* Data
=== Begin Enclosure ===
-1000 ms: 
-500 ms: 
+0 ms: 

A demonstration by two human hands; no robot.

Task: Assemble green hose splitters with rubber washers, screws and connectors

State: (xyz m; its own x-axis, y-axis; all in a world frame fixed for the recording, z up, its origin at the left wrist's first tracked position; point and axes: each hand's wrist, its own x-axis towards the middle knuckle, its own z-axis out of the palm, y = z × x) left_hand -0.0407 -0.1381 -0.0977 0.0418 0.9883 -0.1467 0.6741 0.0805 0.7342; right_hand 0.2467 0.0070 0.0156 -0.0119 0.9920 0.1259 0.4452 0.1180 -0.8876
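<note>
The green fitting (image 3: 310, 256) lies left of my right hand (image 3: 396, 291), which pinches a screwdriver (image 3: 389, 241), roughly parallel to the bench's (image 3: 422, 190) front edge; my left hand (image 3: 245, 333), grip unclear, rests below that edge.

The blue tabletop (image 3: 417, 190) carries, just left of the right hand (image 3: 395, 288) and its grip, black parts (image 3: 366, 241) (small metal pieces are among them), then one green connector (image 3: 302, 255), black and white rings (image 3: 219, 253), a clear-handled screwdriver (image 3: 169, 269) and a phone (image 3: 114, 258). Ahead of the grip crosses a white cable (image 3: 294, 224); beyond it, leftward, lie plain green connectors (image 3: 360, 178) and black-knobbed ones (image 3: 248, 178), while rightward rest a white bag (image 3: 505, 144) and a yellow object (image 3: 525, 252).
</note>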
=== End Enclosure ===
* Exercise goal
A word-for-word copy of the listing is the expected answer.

* Your solution
-1000 ms: 
-500 ms: 
+0 ms: 

A demonstration by two human hands; no robot.

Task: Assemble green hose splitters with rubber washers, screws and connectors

State: (xyz m; its own x-axis, y-axis; all in a world frame fixed for the recording, z up, its origin at the left wrist's first tracked position; point and axes: each hand's wrist, its own x-axis towards the middle knuckle, its own z-axis out of the palm, y = z × x) left_hand -0.0407 -0.1381 -0.0977 0.0418 0.9883 -0.1467 0.6741 0.0805 0.7342; right_hand 0.2467 0.0070 0.0156 -0.0119 0.9920 0.1259 0.4452 0.1180 -0.8876
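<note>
The green fitting (image 3: 310, 256) lies left of my right hand (image 3: 396, 291), which pinches a screwdriver (image 3: 389, 241), roughly parallel to the bench's (image 3: 422, 190) front edge; my left hand (image 3: 245, 333), grip unclear, rests below that edge.

The blue tabletop (image 3: 417, 190) carries, just left of the right hand (image 3: 395, 288) and its grip, black parts (image 3: 366, 241) (small metal pieces are among them), then one green connector (image 3: 302, 255), black and white rings (image 3: 219, 253), a clear-handled screwdriver (image 3: 169, 269) and a phone (image 3: 114, 258). Ahead of the grip crosses a white cable (image 3: 294, 224); beyond it, leftward, lie plain green connectors (image 3: 360, 178) and black-knobbed ones (image 3: 248, 178), while rightward rest a white bag (image 3: 505, 144) and a yellow object (image 3: 525, 252).
</note>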

The exercise calls for nothing more.